Arthur Pendragon (Not the roundtable guy, the British Druid guy) has been sitting in at Stonehenge for the last 10 months protesting, among other things, the removal of remains buried there but now he's been ordered to pack up and leave. He says hell no, he won't go. He's a Pagan archaologist's nightmare but you have to admire his gumption.

In Mexico
Santa Muerte has been getting a lot of hassle from the government who links her to drug trafficking. I'm not in Mexico, so I can't comment too much but I will say that I don't agree with any government crack down on any religious group. It can only bring trouble, besides being fundamentally wrong. There has been some speculation on the message boards that the swine flu and Mexico's earth quake might have been Santa Muerta's response to this. I'm not speculating, just saying that it's being done.

Awhile ago I took note of the demise of the First Church of Wicca. But it's not over, oh no.

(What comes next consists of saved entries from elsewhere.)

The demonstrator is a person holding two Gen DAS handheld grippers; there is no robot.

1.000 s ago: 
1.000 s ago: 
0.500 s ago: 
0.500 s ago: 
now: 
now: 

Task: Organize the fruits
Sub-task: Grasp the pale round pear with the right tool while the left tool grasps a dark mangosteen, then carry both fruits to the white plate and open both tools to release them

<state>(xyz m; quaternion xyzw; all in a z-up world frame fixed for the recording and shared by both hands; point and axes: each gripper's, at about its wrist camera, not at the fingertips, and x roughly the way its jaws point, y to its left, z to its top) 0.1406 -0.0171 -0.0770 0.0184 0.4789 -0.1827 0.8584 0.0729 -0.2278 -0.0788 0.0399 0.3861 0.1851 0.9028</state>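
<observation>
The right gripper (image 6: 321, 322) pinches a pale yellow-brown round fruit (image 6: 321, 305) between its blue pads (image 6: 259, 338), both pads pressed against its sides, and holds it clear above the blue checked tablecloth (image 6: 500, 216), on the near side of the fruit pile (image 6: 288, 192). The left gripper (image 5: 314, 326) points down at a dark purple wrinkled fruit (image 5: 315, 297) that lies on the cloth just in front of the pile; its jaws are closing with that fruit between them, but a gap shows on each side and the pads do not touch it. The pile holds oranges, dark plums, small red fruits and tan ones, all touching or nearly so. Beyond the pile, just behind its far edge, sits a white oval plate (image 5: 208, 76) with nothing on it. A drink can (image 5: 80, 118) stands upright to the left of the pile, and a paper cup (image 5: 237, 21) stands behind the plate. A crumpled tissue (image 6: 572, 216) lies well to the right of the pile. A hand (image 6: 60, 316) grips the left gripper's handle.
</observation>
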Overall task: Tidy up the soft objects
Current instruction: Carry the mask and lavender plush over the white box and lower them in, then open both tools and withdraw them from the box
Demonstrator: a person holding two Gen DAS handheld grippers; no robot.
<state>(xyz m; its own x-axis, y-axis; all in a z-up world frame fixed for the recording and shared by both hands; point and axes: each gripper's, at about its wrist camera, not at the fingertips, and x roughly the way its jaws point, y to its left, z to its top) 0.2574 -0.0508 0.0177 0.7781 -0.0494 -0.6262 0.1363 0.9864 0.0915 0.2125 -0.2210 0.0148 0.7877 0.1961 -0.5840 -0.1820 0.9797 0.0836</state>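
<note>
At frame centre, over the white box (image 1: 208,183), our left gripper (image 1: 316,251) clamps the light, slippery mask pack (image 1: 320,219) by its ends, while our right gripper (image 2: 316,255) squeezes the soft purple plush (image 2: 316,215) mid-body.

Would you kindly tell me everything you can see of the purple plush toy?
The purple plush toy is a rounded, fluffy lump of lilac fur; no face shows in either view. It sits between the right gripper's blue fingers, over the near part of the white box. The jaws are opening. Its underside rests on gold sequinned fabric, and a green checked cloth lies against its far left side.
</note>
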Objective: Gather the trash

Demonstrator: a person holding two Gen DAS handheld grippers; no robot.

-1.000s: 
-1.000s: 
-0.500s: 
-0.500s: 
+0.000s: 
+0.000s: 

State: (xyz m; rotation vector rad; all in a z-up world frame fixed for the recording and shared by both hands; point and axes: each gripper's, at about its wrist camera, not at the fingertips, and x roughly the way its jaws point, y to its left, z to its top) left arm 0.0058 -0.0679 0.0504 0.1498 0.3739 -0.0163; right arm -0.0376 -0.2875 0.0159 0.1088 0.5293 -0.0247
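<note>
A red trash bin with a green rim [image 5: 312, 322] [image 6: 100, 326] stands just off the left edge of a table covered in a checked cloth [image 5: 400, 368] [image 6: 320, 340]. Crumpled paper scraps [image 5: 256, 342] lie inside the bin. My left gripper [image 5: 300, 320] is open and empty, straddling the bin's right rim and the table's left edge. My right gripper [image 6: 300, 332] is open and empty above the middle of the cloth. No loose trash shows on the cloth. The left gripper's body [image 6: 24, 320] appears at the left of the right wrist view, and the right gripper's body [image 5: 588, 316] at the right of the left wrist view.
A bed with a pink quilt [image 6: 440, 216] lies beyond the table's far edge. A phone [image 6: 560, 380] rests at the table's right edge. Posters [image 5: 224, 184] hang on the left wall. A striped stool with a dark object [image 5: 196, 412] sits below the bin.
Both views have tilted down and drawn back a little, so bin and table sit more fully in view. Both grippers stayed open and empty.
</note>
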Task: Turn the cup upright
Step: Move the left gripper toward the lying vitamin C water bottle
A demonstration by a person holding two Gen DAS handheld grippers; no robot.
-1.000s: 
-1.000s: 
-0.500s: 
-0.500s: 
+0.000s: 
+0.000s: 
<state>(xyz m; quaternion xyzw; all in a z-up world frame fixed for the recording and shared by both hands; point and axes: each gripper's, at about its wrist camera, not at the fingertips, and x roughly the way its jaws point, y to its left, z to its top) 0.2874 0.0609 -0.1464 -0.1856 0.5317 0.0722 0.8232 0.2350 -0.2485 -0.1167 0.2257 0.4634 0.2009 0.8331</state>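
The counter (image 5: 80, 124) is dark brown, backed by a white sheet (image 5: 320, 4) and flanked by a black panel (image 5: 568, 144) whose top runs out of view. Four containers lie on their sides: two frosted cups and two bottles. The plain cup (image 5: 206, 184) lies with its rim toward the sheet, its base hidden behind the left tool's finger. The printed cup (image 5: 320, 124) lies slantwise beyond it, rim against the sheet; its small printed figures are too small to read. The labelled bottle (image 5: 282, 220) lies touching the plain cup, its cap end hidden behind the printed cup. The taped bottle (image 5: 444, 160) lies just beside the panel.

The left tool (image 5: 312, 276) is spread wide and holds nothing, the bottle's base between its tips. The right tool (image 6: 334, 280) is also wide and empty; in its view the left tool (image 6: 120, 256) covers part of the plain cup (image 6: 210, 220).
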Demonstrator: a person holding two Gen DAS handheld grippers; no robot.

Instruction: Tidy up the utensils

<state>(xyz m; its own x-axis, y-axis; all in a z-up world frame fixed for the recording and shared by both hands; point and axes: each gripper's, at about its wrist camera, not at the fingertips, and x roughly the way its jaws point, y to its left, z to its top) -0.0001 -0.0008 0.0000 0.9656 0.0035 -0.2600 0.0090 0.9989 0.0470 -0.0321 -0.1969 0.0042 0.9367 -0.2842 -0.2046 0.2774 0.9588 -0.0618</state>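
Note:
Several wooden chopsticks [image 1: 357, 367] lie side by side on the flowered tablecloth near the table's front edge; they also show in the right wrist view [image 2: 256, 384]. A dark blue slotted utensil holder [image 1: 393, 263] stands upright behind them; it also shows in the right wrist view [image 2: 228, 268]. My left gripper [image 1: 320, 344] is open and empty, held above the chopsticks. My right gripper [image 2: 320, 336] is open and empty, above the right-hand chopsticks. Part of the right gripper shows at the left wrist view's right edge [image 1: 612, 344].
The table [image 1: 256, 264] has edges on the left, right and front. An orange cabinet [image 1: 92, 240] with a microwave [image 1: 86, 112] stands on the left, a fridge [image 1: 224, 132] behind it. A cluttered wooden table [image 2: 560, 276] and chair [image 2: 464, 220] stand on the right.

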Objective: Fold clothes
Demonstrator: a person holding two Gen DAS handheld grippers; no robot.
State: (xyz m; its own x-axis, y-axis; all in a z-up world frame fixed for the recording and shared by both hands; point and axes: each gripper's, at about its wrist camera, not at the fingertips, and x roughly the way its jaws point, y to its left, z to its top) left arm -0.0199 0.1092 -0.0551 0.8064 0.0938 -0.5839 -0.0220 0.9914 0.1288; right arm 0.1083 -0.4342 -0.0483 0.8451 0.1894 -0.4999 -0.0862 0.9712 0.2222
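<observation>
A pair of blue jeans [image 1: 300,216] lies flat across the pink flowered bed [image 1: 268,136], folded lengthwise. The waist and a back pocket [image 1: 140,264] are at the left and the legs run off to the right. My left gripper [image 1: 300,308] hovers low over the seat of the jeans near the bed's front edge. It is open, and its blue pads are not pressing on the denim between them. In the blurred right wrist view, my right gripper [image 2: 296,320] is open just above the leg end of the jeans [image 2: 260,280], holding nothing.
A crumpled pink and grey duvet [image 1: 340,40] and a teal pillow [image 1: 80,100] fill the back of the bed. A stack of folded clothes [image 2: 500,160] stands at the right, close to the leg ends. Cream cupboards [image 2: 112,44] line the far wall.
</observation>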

Apparently these folks can't get enough publicity and are in the news again. Nothing exciting. Just talking about how great it is to be all converted and stuff.

Midwestern US Pagans have something new to take note of. Balefire Magazine just released their first quarterly issue (for Beltane). The magazine is targeted specifically toward the Midwest Pagan audience.

Heathen members of the military and their families should take note of a new Asatru military family support program called the Hammer Project. One of their primary goals is to get Thor's Hammer (Mjolnir) approved for use on government provided headstones for Asatru veterans.